Personal win: I created an automatic - manually add book script

DiscussãoHacking LibraryThing

Aderi ao LibraryThing para poder publicar.

Personal win: I created an automatic - manually add book script

Este tópico está presentemente marcado como "adormecido"—a última mensagem tem mais de 90 dias. Pode acordar o tópico publicando uma resposta.

Editado: Nov 8, 2018, 3:37am

Now, this isn't something anyone else can use (I think, if not I'll be happy to share), but it is a personal win because it saves me so much time and makes adding books to LT worth it again...

- My set up:
I have my own MySQL DB which holds all my book data. More info than LT, and structured differently. This is my master, and LT is (just one) online derivative. I add all my books on LT manually because I want my edition details to be exact. My covers are all personal scans.

- My problem/previous way of doing things
My personal front-end of the DB (written in PHP/Laravel) had a page that had the Manual add page on LT in an iFrame, and all relevant data structured correctly above it, so I could copy paste the whole lot. Manually. Which is fine for one or two books, but we go on book hauling sprees, so for example for the last two weeks I was 120 books behind in adding them...

- My solution/new way of doing things
I'm a software tester by trade, and do lots of automated testing. So, I set up a basic testing framework using TestNG and Selenium, and made an automated "test" (written in Java). This test takes the id of one of the books in my own system, and generates all data correctly formatted. It opens the add manual page, fills in all the data. It even selects the correct media type and languages. It submits, and voila, a book is added. All I need to do is run it from my command line (I use Maven to get this working). The only manual work left is setting the correct collection (I really couldn't get that working, it wouldn't select the select box), adding the cover (I don't know how to open this page just based on the info I have and get from the "Add Manual" page) and add the "From Where" info (I can't be bothered to match my own acquisition info to LT's local stuff).

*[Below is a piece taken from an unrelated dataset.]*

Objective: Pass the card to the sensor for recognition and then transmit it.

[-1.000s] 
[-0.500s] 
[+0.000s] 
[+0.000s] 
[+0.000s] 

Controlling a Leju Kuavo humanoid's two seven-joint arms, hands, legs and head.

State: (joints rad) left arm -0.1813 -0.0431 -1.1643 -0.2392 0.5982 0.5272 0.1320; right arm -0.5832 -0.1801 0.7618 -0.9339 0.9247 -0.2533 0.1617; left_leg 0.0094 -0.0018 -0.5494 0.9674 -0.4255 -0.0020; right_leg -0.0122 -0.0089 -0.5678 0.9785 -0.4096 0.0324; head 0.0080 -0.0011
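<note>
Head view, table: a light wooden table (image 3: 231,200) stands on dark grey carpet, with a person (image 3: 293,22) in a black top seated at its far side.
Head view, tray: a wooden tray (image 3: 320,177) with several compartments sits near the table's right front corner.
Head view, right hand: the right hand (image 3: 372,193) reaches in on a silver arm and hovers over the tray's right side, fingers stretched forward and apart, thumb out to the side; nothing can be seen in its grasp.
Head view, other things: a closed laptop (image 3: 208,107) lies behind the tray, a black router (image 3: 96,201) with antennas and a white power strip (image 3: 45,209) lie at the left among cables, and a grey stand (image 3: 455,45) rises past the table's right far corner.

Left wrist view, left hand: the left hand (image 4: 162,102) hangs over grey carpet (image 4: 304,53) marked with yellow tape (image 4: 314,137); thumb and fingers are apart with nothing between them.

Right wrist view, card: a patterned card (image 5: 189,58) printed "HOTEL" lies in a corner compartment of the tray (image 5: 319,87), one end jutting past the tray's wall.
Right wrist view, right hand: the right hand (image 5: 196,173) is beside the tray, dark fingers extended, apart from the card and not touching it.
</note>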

Just wanted to share, I feel pretty proud and happy to finally (I'd been planning this for a long while) get this working.

Next project is harvesting Work ID's based on my Barcode (Barcode is my own from my DB)....

Nov 8, 2018, 3:49am

So, if I get this right, this only makes sense if LibraryThing is not your only book database and you want to avoid duplication of effort and want to be able to single-source? For the rest of us (mostly) who only use LT, this system has no benefit?

Nov 8, 2018, 4:01am

Yes, and if LT is not your main system (but a derivative/back up). So that it gets the data from somewhere else. My MySQL DB is always the master for any data I enter on any book website (LT or otherwise).

Nov 8, 2018, 4:04am

I can imagine it might help if you want to migrate from one user to another user, or merge accounts, or separate accounts.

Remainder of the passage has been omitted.